> _Activity_
Write out all the data verbatim. Skip images.

Stored data entries
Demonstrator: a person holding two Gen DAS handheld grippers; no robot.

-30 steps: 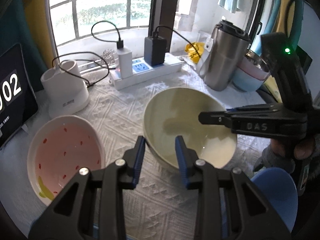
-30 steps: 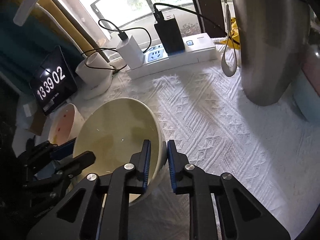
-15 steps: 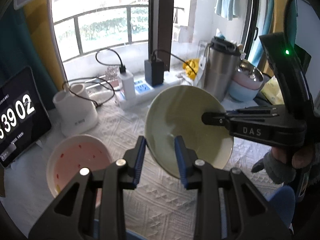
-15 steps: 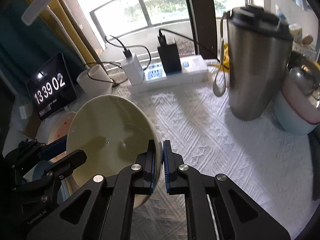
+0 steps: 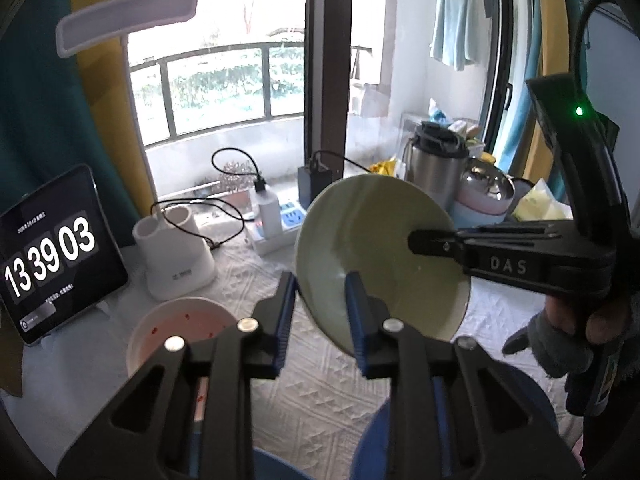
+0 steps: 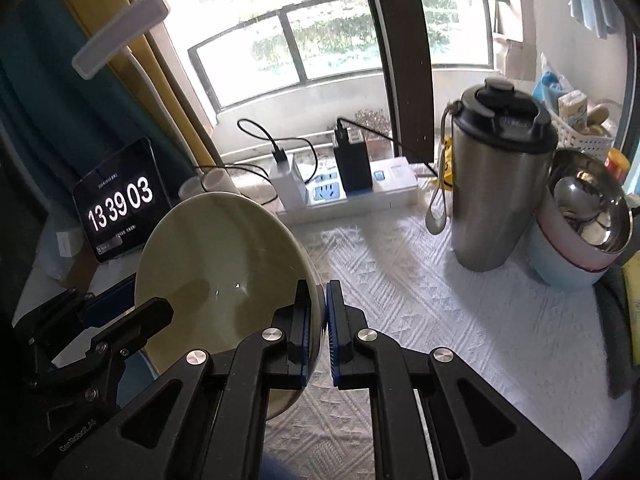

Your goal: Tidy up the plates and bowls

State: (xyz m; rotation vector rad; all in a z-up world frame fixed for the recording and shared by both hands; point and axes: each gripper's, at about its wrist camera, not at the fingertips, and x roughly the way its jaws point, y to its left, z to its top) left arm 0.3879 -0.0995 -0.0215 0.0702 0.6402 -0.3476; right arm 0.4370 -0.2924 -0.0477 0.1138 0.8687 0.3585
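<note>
My right gripper [image 6: 318,320] is shut on the rim of a pale green bowl [image 6: 224,280] and holds it tilted, high above the table; the bowl also shows in the left wrist view [image 5: 372,248]. My left gripper [image 5: 320,312] is open and empty, its jaws apart just in front of the green bowl's lower left rim. A white bowl with a pink speckled inside [image 5: 180,328] sits on the table at lower left. A blue bowl [image 5: 516,396] lies below at lower right.
A steel tumbler [image 6: 496,184] and stacked pink and blue bowls with a steel bowl and spoons [image 6: 584,224] stand at right. A power strip with chargers [image 6: 348,192], a white holder [image 5: 176,256] and a clock tablet [image 6: 120,204] line the back.
My right gripper has closed on the green bowl's rim and lifted it off the table, tilting it. My left gripper has risen too and stays open.
</note>
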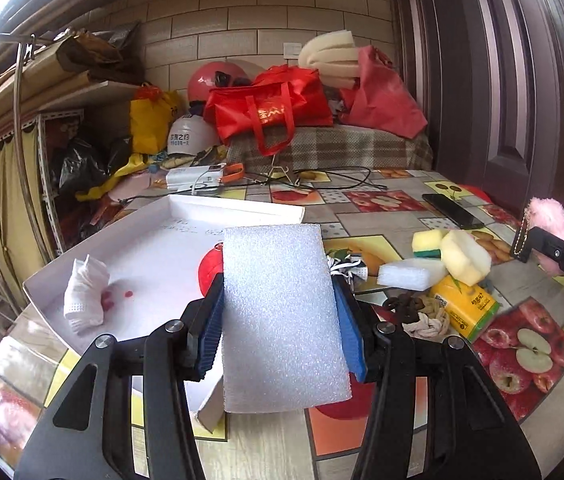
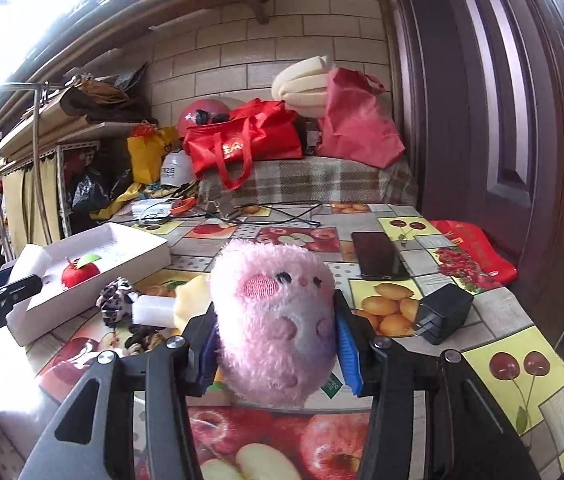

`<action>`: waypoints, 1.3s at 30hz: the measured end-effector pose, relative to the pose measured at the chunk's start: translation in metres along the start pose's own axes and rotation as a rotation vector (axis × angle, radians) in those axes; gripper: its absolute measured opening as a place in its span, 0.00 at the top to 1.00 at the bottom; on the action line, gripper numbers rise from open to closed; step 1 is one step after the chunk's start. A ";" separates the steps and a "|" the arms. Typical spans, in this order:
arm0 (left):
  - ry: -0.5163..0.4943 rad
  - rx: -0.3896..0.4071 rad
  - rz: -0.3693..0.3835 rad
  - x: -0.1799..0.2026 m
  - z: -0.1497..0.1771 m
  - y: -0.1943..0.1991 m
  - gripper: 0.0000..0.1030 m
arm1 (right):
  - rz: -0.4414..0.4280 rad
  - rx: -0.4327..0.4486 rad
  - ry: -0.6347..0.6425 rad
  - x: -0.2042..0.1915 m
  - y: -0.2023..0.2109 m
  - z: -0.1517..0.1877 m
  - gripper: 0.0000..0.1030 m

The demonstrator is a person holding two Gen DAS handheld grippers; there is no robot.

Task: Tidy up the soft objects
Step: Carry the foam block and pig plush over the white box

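Observation:
My left gripper (image 1: 279, 316) is shut on a white foam pad (image 1: 282, 316) and holds it upright over the near edge of a white tray (image 1: 153, 232). The tray holds a rolled white sock (image 1: 83, 298) and a red plush apple (image 2: 80, 274). My right gripper (image 2: 275, 340) is shut on a pink plush toy (image 2: 273, 320) above the table; it also shows in the left wrist view (image 1: 550, 220). On the table lie a yellow-green sponge (image 1: 428, 243), a pale yellow sponge (image 1: 466, 256), a white foam block (image 1: 410, 274) and a knotted rope toy (image 1: 428, 320).
A yellow tissue pack (image 1: 466, 306), a black phone (image 2: 378, 256) and a black charger (image 2: 444, 312) lie on the fruit-print tablecloth. A patterned scrunchie (image 2: 115, 300) sits by the tray. Cables, red bags and clutter fill the far end; a dark door stands on the right.

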State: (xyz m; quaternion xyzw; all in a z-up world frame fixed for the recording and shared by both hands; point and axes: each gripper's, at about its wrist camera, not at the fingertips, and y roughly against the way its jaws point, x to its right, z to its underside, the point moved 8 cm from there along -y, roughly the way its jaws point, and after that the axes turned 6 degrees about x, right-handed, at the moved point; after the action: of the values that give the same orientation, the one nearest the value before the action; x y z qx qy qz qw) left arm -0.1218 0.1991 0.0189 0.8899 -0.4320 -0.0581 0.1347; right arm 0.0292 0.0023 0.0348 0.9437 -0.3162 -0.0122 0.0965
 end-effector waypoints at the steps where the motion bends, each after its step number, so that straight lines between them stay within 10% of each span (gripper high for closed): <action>1: 0.002 0.000 -0.007 -0.002 0.001 0.000 0.51 | -0.018 0.000 0.014 -0.009 -0.001 0.000 0.53; 39: 0.046 0.010 -0.215 -0.128 0.003 -0.009 0.51 | -0.306 -0.016 0.182 -0.195 -0.041 0.002 0.53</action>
State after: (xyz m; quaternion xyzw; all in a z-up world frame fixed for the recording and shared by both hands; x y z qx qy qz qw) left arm -0.1951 0.3039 0.0119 0.9329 -0.3310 -0.0495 0.1333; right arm -0.1027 0.1503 0.0176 0.9772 -0.1586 0.0562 0.1291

> _Exercise solution_
Demonstrator: a person holding two Gen DAS handheld grippers; no robot.

-30 steps: 
-30 steps: 
-15 steps: 
-15 steps: 
+0 steps: 
+0 steps: 

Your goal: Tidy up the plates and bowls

State: (xyz m; rotation vector rad; all in a z-up world frame fixed for the recording and shared by both hands; point and axes: each gripper's, at about its wrist camera, not at the fingertips, and x roughly the way its jaws point, y to its left, z to its top) left arm 0.3879 -0.0995 -0.0215 0.0702 0.6402 -0.3476; right arm 0.4370 -0.2924 -0.0477 0.1138 0.8687 0.3585
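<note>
My right gripper [image 6: 318,320] is shut on the rim of a pale green bowl [image 6: 224,280] and holds it tilted, high above the table; the bowl also shows in the left wrist view [image 5: 372,248]. My left gripper [image 5: 320,312] is open and empty, its jaws apart just in front of the green bowl's lower left rim. A white bowl with a pink speckled inside [image 5: 180,328] sits on the table at lower left. A blue bowl [image 5: 516,396] lies below at lower right.
A steel tumbler [image 6: 496,184] and stacked pink and blue bowls with a steel bowl and spoons [image 6: 584,224] stand at right. A power strip with chargers [image 6: 348,192], a white holder [image 5: 176,256] and a clock tablet [image 6: 120,204] line the back.
My right gripper has closed on the green bowl's rim and lifted it off the table, tilting it. My left gripper has risen too and stays open.
</note>
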
`<action>`: waypoints, 1.3s at 30hz: the measured end-effector pose, relative to the pose measured at the chunk's start: translation in metres along the start pose's own axes and rotation as a rotation vector (axis × angle, radians) in those axes; gripper: its absolute measured opening as a place in its span, 0.00 at the top to 1.00 at the bottom; on the action line, gripper numbers rise from open to closed; step 1 is one step after the chunk's start. A ";" separates the steps and a "|" the arms. Typical spans, in this order:
arm0 (left):
  - ry: -0.5163..0.4943 rad
  - rx: -0.3896..0.4071 rad
  - rz: -0.3693..0.3835 rad
  - x: -0.1799..0.2026 m
  - z: -0.1497..0.1771 m
  - y: -0.1943..0.1991 m
  - gripper: 0.0000..0.1030 m
arm1 (right):
  - rz: -0.4414..0.4280 rad
  - rx: -0.4327..0.4486 rad
  - ry: -0.6347..0.6425 rad
  - x: -0.2042..0.1915 m
  - y: -0.2023..0.2109 m
  - z: -0.1517..0.1877 m
  - gripper: 0.0000..0.1030 m

The demonstrator is a person holding two Gen DAS handheld grippers; there is no robot.

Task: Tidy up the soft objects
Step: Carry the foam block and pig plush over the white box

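Observation:
My left gripper (image 1: 279, 316) is shut on a white foam pad (image 1: 282, 316) and holds it upright over the near edge of a white tray (image 1: 153, 232). The tray holds a rolled white sock (image 1: 83, 298) and a red plush apple (image 2: 80, 274). My right gripper (image 2: 275, 340) is shut on a pink plush toy (image 2: 273, 320) above the table; it also shows in the left wrist view (image 1: 550, 220). On the table lie a yellow-green sponge (image 1: 428, 243), a pale yellow sponge (image 1: 466, 256), a white foam block (image 1: 410, 274) and a knotted rope toy (image 1: 428, 320).
A yellow tissue pack (image 1: 466, 306), a black phone (image 2: 378, 256) and a black charger (image 2: 444, 312) lie on the fruit-print tablecloth. A patterned scrunchie (image 2: 115, 300) sits by the tray. Cables, red bags and clutter fill the far end; a dark door stands on the right.
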
State: (xyz m; quaternion xyzw; all in a z-up world frame fixed for the recording and shared by both hands; point and axes: each gripper's, at about its wrist camera, not at the fingertips, and y roughly against the way its jaws point, x to its right, z to its underside, the point moved 8 cm from there along -y, roughly the way its jaws point, and after that the axes turned 6 degrees about x, right-handed, at the moved point; after the action: of the values that give the same orientation, the one nearest the value before the action; x y z qx qy qz qw) left arm -0.1218 0.1991 0.0189 0.8899 -0.4320 -0.0581 0.1347; right arm 0.0292 0.0023 0.0348 0.9437 -0.3162 -0.0122 0.0965
 end-effector waypoints at the steps where the motion bends, each after its step number, so that straight lines between them stay within 10% of each span (gripper high for closed): <action>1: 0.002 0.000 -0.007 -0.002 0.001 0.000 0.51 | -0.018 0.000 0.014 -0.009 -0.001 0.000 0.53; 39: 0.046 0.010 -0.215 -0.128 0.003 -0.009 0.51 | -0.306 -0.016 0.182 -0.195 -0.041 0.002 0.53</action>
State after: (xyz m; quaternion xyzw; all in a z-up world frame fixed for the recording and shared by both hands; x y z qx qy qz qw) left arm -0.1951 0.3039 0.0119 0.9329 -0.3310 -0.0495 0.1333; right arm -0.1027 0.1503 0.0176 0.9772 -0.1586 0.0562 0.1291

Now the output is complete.